> Work item: Reproduce the entries from their first line up to and including the line with "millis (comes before". Leave out everything after it.

******

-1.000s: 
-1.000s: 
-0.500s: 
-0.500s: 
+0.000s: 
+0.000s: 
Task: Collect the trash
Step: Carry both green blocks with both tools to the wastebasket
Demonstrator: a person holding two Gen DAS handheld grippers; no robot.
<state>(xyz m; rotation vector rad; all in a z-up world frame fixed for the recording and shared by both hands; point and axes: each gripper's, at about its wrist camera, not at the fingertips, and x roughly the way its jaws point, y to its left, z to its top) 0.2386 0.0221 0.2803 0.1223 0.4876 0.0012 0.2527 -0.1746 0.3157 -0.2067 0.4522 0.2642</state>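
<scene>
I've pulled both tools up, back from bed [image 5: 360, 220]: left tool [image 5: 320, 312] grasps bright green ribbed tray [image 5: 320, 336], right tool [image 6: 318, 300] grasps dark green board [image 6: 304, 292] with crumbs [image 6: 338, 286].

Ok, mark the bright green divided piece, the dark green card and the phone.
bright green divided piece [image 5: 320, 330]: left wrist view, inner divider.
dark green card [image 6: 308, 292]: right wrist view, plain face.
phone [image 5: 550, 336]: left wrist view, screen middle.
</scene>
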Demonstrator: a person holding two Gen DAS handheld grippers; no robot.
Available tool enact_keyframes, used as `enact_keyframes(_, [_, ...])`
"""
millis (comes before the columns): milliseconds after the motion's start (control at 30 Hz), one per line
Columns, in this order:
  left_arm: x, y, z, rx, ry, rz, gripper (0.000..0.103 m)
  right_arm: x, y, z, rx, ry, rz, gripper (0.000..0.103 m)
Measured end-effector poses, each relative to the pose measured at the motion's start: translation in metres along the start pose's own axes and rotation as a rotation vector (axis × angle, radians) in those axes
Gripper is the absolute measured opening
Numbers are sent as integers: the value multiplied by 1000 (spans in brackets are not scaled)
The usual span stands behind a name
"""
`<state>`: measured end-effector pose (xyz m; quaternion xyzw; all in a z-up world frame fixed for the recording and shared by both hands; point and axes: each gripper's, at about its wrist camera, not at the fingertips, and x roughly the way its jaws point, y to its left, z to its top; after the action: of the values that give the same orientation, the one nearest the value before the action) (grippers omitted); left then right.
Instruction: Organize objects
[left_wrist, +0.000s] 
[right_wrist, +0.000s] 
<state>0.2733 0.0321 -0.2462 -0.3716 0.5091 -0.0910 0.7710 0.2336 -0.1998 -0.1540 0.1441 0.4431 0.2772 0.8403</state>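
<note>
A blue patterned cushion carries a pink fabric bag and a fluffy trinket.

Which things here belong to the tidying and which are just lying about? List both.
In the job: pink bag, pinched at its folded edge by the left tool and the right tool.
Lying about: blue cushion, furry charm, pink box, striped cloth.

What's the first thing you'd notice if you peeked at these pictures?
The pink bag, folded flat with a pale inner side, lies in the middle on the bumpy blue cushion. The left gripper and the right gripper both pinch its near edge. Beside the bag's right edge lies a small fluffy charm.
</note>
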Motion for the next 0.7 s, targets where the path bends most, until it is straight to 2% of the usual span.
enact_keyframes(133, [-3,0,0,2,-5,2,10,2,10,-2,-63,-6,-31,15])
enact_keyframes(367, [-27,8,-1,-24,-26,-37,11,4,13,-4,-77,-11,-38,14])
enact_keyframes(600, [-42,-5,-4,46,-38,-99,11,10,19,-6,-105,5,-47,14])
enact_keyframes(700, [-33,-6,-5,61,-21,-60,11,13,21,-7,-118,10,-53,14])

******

> Answer box:
-1.000s: 
-1.000s: 
-0.500s: 
-0.500s: 
+0.000s: 
+0.000s: 
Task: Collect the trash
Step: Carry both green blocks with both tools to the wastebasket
Demonstrator: a person holding two Gen DAS handheld grippers; no robot.
<state>(xyz m; rotation vector rad; all in a z-up world frame fixed for the recording and shared by both hands; point and axes: each gripper's, at about its wrist camera, not at the fingertips, and x roughly the way its jaws point, y to its left, z to its top) 0.2386 0.0221 0.2803 0.1223 0.4876 0.0012 0.2527 -0.1746 0.3157 -0.2067 0.4522 0.2642</state>
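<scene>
I've pulled both tools up, back from bed [image 5: 360, 220]: left tool [image 5: 320, 312] grasps bright green ribbed tray [image 5: 320, 336], right tool [image 6: 318, 300] grasps dark green board [image 6: 304, 292] with crumbs [image 6: 338, 286].

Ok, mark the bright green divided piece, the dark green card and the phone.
bright green divided piece [image 5: 320, 330]: left wrist view, inner divider.
dark green card [image 6: 308, 292]: right wrist view, plain face.
phone [image 5: 550, 336]: left wrist view, screen middle.
</scene>
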Demonstrator: a person holding two Gen DAS handheld grippers; no robot.
Available tool enact_keyframes, used as `enact_keyframes(_, [_, ...])`
"""
millis (comes before the columns): milliseconds after the motion's start (control at 30 Hz), one per line

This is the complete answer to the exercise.